Dimensionnement de chaussées neuves
Établissement du corps de chaussée selon la méthode rationnelle SETRA/LCPC, en intégrant les paramètres de trafic cumulé, la portance PST mesurée in situ et les matériaux disponibles localement pour optimiser l'épaisseur des couches de base et de fondation.
Expertise de chaussées dégradées
Diagnostic structurel par déflectomètre à boulet ou poutre Benkelman sur les voiries urbaines de Saint-Étienne, suivi d'une modélisation inverse pour identifier l'origine des désordres (fatigue de la couche de base, défaut de collage, perte de portance de la plateforme).
Contrôle de mise en œuvre
Vérification des objectifs de compactage (q4) et de la teneur en vides des enrobés, essais de plaque en continu sur la couche de forme pour valider le module EV2 avant libération de la couche de roulement.
Questions fréquentes
Quel est le coût d'une étude de conception de chaussée souple à Saint-Étienne ?
Le budget pour une mission de conception de chaussée souple à Saint-Étienne se situe généralement entre 1 640 € et 4 520 € HT. Ce montant varie en fonction de la longueur de la voirie à expertiser, du nombre de sondages de reconnaissance de plateforme nécessaires et de la complexité du diagnostic si l'on intervient sur une chaussée existante à renforcer.
Quelle est la différence entre une chaussée souple et une chaussée rigide pour une voirie stéphanoise ?

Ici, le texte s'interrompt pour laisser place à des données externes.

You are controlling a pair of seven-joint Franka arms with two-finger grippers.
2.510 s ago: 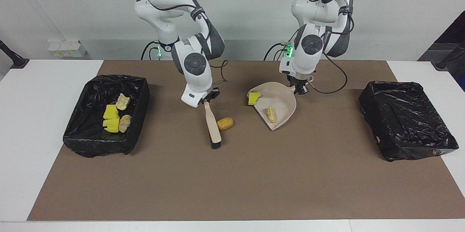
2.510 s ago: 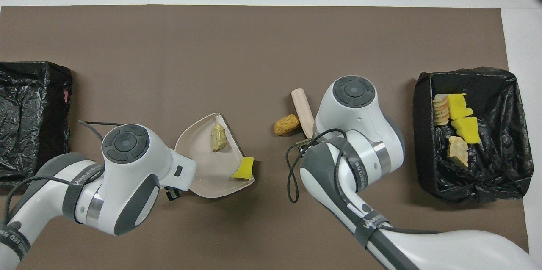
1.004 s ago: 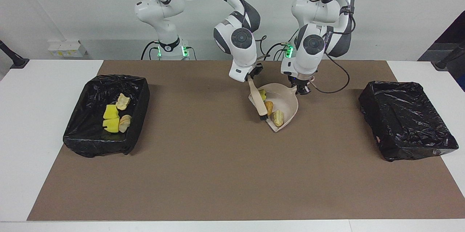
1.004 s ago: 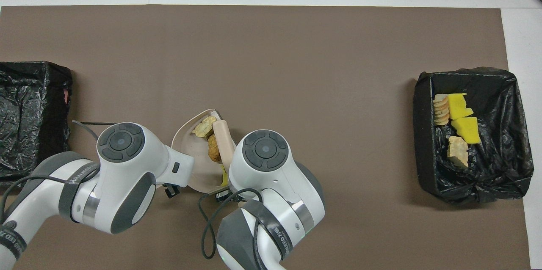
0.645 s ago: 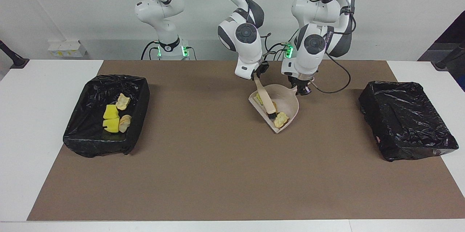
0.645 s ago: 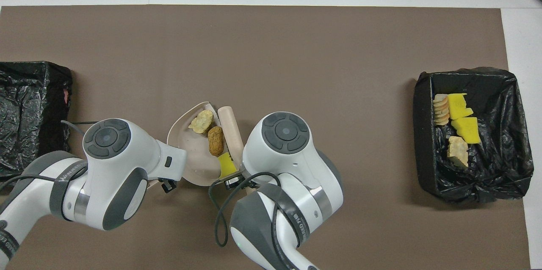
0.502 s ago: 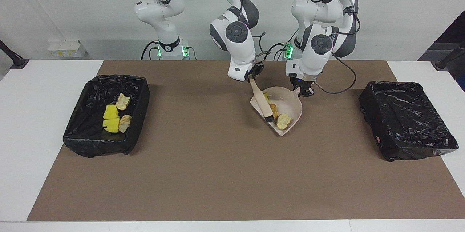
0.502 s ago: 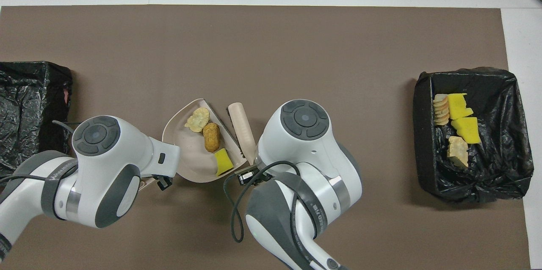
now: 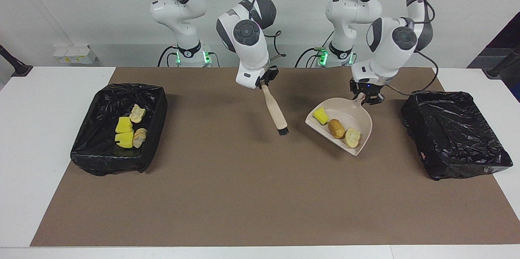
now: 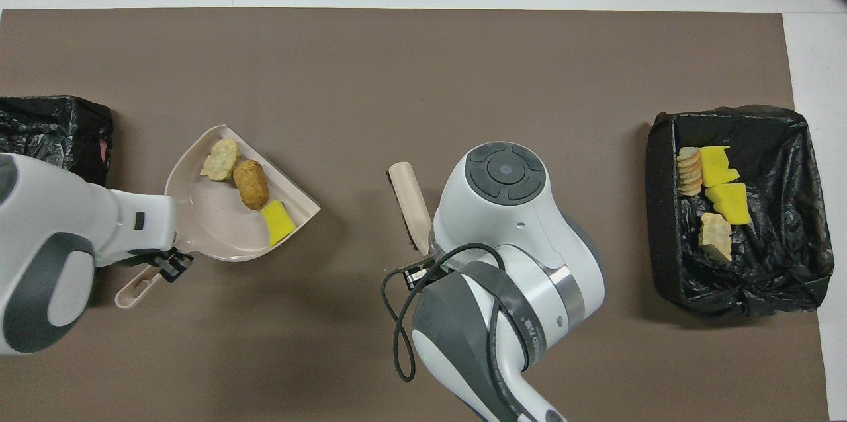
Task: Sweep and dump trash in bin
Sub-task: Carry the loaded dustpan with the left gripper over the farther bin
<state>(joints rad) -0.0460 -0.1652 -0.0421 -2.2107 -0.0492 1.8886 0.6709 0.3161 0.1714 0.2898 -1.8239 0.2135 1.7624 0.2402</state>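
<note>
My left gripper (image 9: 366,97) is shut on the handle of the beige dustpan (image 9: 347,113), held just above the brown mat beside the black bin (image 9: 455,137) at the left arm's end. Three pieces of trash lie in the pan: a yellow chunk (image 9: 320,115), a brown lump (image 9: 336,128) and a pale lump (image 9: 352,137). In the overhead view the dustpan (image 10: 208,218) shows the same three pieces. My right gripper (image 9: 266,80) is shut on the beige-handled brush (image 9: 274,108), which hangs bristles down over the middle of the mat, apart from the pan.
A second black bin (image 9: 109,161) at the right arm's end holds several yellow and tan scraps (image 9: 124,126). The bin at the left arm's end shows only its black liner. The brown mat (image 9: 243,194) covers most of the white table.
The left arm has carried the dustpan, with all three scraps in it, toward the bin at its end. The right arm has drawn the brush out of the pan toward the middle.
</note>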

La chaussée souple répartit les charges verticales par diffusion conique à travers des couches granulaires et bitumineuses, ce qui la rend plus tolérante aux tassements modérés des remblais miniers. La chaussée rigide (béton) travaille en flexion et peut fissurer si le support est hétérogène. À Saint-Étienne, on privilégie le souple pour sa capacité à s'adapter aux mouvements de terrain résiduels, et parce que les campagnes d'enrobés sont plus faciles à réaliser en milieu urbain pentu.

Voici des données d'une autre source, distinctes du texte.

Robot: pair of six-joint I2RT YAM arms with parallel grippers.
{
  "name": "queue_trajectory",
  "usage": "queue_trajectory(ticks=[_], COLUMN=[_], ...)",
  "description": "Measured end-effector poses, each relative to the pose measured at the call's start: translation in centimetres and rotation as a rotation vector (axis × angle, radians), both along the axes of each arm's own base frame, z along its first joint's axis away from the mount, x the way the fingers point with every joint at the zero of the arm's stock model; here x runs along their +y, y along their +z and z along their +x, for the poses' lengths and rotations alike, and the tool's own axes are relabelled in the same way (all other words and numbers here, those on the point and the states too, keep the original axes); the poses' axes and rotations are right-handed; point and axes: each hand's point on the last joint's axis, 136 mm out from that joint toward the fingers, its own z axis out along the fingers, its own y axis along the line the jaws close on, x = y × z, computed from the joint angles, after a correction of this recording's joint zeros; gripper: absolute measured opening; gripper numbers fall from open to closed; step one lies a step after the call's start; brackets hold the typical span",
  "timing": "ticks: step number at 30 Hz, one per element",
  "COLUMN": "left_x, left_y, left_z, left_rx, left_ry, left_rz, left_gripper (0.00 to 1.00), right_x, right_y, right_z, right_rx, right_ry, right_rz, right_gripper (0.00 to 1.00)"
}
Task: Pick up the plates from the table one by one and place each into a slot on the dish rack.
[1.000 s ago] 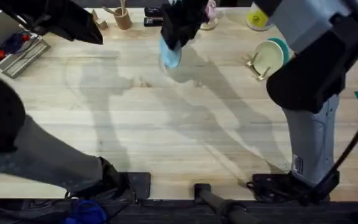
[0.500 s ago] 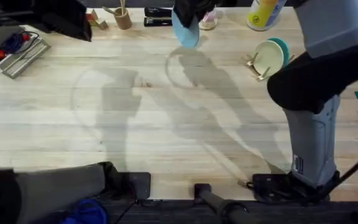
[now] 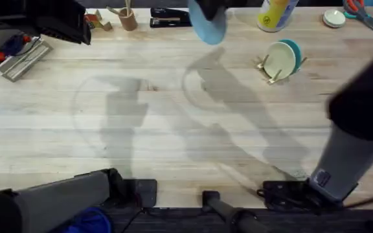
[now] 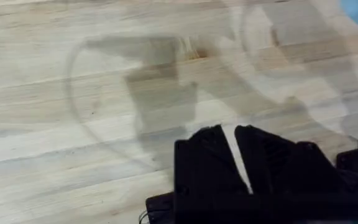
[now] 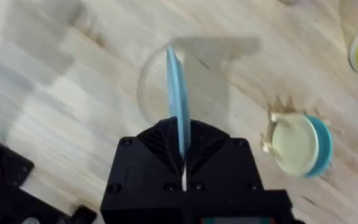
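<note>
Plate colour is light blue, and this light blue plate (image 5: 178,93) is plain, round and thin, seen on edge from the right wrist camera. The right gripper (image 5: 183,152) holds it by the rim, the black fingers closed on both faces, and the plate stands out beyond the fingertips above the table (image 3: 173,129). In the overhead view it hangs near the far edge of the table (image 3: 207,26). To one side, well apart, the dish rack (image 3: 269,68) holds a pale yellow plate (image 3: 280,59) and a teal plate (image 3: 295,50) upright. The left gripper (image 4: 235,140) has its fingers almost together, with a narrow gap and nothing between.
</note>
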Motion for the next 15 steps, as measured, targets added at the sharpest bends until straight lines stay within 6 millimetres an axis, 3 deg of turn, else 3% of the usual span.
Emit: queue_trajectory(ticks=[3,4,5,8,9,15], left_x=[0.1,0.1,0.1,0.1,0.1,0.1], left_y=[0.0,0.0,0.0,0.1,0.1,0.4], left_z=[0.0,-0.1,-0.1,-0.1,-0.2,-0.4], left_rx=[-0.001,-0.001,-0.002,-0.005,-0.007,-0.016], left_ry=[0.000,-0.002,-0.004,-0.003,-0.002,-0.002], left_rz=[0.004,0.007,0.009,0.011,0.011,0.013], left_gripper=[0.244,0.317,0.433,0.906,0.974,0.995], right_x=[-1.9,-2.6,-3.1,-4.6,-4.9,-6.3], right_y=[1.1,1.6,2.0,3.5,4.0,6.7], right_z=[-1.2,-1.5,-1.7,-2.3,-2.5,-3.8], right_rx=[-0.011,-0.019,-0.027,-0.059,-0.071,-0.146], right_ry=[-0.013,-0.022,-0.031,-0.052,-0.057,-0.066], right_rz=[-0.012,-0.011,-0.009,0.005,0.009,0.036], right_gripper=[0.035,0.035,0.035,0.035,0.035,0.035])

Quels essais géotechniques réalisez-vous avant de dimensionner une chaussée ?
Nous menons une campagne de reconnaissance qui inclut des sondages à la tarière pour identifier les sols supports, des essais de plaque LCPC pour mesurer le module EV2 de la plateforme, des analyses en laboratoire (granulométrie, limites d'Atterberg, Proctor, CBR) et parfois des profils de déflexion si l'on se base sur une structure existante à conserver. L'objectif est de définir la classe de portance PST conformément au guide technique SETRA de 1994.
Comment prenez-vous en compte les pentes de Saint-Étienne dans la conception ?
Pour les pentes supérieures à 5 %, fréquentes dans les rues du centre-ville et de la vallée du Furan, nous spécifions un collage renforcé entre la couche de roulement et la couche de base afin de reprendre les efforts de cisaillement horizontaux. Le choix du bitume est aussi revu : on peut prescrire un grade plus dur ou modifié aux polymères pour éviter l'orniérage par fluage sous l'effet des freinages répétés dans les descentes.